MIZUHO SECURITIES USA INC.  |  US EQUITY RESEARCH

Summary

Homebuilders have outperformed the S&P by 1200+bps YTD and we think a favorable macro backdrop and a robust Spring selling season are priced into the stocks at current valuation levels. While we are positive on the near-term housing outlook, we see potential mid-year risk as the seasonal trade unwinds and the sector prices in slowing growth ahead. As such, we are launching coverage with a balanced near-term view and see the best relative value in LEN and TOL.

Key Points

Supportive Macro Backdrop. Our economist’s macro forecast for 2017, the basis for our Homebuilder industry macro call, calls for housing demand to outpace new supply again in 2017, supporting new single-family housing sales (+5%) and starts (+12%) in 2017. That said, rising costs (land, labor and materials), single-family home affordability and Trump policy risk (mortgage / lending standards) are key headwinds to monitor.

Valuations Look Fair - Beware of June Gloom? We are initiating coverage of the Homebuilding industry with a balanced view as: 1) the stocks trade at the upper end of long-term PTB range and PTB multiples and may be at risk near-term as we exit the Spring selling season; 2) our bottoms-up approach implies +11% orders growth for FY17e for our coverage group (vs +13% in ‘16), a level we think looks appropriate given current PTB (1.6x). While we think PTB matters more over the long run, bulls may point to lower P/E multiples and improved ROEs to support the stocks.

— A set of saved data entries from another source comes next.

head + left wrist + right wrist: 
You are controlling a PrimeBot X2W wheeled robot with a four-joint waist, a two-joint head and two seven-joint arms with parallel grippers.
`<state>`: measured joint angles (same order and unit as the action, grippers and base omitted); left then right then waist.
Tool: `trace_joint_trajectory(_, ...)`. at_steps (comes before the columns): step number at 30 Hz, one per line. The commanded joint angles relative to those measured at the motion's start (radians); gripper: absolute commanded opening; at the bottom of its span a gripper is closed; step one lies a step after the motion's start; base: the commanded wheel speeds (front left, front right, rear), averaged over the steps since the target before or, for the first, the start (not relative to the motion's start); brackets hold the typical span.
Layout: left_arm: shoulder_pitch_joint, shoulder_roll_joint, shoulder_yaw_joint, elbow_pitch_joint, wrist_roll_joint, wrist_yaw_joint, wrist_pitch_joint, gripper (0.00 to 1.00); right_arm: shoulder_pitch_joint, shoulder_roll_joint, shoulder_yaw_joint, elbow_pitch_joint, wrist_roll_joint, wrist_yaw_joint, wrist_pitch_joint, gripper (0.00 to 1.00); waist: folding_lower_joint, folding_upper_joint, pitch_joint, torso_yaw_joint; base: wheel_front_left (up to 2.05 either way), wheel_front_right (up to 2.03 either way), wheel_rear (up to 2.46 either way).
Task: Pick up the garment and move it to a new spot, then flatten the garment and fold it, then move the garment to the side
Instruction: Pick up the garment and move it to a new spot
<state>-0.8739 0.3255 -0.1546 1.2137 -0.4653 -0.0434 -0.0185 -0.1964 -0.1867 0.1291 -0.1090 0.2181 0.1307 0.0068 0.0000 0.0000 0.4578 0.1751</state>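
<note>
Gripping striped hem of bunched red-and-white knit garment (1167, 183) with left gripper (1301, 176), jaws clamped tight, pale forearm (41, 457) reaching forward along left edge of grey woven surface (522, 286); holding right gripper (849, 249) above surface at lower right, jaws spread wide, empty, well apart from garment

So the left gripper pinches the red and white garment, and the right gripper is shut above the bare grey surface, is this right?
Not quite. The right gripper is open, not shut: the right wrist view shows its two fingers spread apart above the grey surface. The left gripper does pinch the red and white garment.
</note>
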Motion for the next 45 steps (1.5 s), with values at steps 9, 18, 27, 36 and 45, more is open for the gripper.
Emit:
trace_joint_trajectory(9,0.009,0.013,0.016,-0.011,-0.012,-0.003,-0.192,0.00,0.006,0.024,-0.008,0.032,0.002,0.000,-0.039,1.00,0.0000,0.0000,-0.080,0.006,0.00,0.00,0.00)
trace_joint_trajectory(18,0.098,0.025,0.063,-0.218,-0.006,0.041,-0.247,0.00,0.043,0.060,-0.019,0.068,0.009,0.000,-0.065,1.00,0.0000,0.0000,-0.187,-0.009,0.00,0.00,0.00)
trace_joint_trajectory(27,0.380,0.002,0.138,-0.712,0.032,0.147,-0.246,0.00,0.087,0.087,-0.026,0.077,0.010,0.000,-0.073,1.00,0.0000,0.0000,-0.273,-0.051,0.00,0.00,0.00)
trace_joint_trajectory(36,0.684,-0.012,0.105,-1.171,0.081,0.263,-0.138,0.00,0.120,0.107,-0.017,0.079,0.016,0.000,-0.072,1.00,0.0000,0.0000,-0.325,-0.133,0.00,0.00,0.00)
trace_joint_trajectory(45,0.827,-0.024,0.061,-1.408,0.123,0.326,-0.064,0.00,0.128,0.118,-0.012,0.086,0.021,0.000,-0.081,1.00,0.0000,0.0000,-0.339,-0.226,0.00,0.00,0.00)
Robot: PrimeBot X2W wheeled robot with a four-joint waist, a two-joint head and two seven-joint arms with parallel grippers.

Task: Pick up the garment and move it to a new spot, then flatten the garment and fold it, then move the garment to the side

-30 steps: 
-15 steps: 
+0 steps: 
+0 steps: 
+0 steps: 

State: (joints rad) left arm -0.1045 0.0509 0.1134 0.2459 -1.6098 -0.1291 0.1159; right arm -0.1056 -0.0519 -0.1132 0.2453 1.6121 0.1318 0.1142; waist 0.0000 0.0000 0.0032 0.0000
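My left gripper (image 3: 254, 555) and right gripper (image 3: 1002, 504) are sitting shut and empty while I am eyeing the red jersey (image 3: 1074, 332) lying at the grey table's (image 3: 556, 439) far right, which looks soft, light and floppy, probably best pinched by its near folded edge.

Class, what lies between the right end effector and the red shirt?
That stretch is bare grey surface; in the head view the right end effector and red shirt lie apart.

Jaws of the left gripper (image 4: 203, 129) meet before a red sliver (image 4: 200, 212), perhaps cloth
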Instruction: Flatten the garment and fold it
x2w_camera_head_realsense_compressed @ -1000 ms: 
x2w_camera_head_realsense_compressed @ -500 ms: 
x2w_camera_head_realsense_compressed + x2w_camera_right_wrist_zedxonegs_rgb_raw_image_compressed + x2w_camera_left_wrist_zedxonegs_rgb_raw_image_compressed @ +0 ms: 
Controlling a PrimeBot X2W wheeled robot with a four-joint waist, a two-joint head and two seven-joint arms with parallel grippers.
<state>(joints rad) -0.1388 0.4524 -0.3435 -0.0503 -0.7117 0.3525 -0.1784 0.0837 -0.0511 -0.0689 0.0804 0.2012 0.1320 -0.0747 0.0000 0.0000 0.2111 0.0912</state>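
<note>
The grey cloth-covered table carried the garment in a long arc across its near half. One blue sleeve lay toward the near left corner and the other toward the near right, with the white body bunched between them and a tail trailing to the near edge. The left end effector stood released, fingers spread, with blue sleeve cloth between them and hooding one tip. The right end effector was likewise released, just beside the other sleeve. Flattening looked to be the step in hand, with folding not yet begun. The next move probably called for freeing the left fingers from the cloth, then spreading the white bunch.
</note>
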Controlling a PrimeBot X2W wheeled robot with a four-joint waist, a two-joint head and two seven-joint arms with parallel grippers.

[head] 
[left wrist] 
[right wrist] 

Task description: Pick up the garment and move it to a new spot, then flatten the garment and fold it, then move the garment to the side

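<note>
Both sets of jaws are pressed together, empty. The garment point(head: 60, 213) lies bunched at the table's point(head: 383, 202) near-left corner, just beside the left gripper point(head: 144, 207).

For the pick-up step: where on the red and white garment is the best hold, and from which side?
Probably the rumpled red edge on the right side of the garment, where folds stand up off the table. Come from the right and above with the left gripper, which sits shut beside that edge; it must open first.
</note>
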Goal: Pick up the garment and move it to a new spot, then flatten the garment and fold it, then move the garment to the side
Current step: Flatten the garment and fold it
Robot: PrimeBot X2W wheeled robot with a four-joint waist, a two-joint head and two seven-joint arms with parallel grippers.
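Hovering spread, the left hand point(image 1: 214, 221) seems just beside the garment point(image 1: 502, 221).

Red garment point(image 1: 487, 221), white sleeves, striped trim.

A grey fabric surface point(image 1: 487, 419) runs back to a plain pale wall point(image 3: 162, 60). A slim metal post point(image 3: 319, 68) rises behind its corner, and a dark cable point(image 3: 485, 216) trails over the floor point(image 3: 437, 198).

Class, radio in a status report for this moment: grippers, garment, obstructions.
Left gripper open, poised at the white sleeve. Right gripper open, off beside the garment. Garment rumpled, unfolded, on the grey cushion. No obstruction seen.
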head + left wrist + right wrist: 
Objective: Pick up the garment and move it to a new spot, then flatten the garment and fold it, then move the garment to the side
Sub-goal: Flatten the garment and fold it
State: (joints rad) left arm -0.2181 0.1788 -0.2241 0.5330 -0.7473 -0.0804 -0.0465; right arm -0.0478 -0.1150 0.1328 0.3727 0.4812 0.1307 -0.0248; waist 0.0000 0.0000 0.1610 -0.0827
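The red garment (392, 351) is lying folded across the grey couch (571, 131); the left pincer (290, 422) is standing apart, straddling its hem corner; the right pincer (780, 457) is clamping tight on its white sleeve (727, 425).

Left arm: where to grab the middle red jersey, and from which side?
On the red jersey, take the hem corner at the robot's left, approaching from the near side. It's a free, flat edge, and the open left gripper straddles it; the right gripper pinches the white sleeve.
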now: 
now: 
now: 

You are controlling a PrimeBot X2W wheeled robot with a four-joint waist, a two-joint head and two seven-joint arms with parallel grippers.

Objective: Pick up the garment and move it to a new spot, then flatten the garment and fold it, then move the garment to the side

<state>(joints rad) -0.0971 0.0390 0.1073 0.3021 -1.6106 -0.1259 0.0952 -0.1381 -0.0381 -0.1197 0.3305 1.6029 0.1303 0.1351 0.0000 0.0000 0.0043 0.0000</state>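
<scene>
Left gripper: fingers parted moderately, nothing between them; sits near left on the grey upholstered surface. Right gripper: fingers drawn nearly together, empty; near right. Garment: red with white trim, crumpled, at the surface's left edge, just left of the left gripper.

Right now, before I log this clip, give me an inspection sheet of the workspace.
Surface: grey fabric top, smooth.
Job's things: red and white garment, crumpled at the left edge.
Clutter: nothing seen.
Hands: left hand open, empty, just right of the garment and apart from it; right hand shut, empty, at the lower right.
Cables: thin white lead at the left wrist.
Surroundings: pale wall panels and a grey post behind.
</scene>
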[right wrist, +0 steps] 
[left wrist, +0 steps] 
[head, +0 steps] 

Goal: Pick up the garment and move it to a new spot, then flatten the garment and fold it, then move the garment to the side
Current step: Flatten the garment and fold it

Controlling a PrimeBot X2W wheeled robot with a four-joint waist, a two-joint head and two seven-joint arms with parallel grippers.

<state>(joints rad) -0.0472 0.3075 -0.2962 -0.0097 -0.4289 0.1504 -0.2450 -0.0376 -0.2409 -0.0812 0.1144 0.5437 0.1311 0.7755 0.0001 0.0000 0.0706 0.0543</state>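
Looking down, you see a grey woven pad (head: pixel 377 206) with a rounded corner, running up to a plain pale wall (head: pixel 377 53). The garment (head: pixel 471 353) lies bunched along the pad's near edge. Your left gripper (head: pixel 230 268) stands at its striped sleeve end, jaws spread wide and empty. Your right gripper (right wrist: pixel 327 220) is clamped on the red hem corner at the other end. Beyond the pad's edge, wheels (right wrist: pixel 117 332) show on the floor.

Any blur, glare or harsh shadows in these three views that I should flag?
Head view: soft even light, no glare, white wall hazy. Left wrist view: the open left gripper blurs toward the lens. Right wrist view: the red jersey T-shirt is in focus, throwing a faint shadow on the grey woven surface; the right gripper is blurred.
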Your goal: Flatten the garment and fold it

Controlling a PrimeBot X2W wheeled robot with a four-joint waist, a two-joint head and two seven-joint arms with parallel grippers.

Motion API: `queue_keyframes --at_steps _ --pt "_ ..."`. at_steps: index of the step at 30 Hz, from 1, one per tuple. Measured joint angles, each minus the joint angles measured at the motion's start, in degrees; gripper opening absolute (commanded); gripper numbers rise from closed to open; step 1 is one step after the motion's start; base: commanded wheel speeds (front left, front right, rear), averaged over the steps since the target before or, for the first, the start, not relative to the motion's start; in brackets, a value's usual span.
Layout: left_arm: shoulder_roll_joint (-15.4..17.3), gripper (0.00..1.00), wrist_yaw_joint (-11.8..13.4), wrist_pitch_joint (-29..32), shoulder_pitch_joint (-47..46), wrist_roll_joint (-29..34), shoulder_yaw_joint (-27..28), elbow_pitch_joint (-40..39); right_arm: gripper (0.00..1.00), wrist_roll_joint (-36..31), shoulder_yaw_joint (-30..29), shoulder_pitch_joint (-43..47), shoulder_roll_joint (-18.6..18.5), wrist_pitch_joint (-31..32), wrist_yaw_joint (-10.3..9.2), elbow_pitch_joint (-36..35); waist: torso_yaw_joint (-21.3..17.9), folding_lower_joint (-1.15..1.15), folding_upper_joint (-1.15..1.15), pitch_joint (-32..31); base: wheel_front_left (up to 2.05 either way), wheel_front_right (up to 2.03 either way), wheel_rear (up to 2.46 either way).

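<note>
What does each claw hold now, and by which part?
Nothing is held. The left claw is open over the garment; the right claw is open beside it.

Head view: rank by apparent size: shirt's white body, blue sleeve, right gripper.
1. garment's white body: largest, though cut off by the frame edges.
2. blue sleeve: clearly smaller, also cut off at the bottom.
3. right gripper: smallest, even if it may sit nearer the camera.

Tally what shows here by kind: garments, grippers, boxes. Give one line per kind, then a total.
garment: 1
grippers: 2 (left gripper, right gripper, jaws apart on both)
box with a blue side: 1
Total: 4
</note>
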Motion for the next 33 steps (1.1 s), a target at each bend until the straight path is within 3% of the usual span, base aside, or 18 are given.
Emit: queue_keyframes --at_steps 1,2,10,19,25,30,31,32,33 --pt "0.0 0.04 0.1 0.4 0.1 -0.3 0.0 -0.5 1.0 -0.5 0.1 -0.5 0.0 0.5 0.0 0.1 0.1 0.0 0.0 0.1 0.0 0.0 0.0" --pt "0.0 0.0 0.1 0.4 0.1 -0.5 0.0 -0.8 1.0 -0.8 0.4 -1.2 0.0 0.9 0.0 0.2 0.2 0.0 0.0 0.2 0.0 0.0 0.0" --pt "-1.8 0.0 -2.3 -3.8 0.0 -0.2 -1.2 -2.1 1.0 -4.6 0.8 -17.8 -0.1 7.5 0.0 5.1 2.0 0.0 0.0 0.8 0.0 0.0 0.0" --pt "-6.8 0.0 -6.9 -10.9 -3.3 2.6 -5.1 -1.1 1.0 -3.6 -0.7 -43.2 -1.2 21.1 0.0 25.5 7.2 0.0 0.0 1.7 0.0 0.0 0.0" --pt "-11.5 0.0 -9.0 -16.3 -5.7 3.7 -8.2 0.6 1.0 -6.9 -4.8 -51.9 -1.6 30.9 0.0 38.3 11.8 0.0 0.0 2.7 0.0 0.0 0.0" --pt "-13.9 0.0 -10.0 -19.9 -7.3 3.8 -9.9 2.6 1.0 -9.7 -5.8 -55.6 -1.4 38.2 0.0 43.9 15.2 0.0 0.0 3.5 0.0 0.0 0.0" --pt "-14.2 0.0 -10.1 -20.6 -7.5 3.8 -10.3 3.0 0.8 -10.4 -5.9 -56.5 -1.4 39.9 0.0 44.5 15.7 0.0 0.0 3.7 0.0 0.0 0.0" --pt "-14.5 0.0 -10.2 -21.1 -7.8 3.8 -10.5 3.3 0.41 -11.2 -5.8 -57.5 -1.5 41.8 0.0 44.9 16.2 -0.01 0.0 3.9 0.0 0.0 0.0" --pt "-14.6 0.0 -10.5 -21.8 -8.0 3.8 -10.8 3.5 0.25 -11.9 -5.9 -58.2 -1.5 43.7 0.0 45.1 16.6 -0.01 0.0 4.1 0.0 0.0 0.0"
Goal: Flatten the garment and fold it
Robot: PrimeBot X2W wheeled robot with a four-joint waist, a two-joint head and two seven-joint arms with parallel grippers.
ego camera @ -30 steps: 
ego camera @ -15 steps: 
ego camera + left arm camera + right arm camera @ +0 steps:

Favor LEN / TOL. Despite our view near-term, we see pockets of relative mispricing in two proven platforms, LEN and TOL, trading at 1.5x / 1.4x PTB, 11.3x / 11.9x ‘17e P/E and 14.8% / 12.7% ROE vs 1.6x / 11.7x / 14.3% sector average. We forecast +16% upside to our PTs for our Buys vs -4% for our non-Buy rated names.

Risks to our outlook include: 1) post-Spring selling season softer demand; 2) potential Trump policy tail / headwinds; 3) higher interest / mortgage rates; 4) a dramatic increases in labor or material costs (margin weakness); and 5) general economic weakness.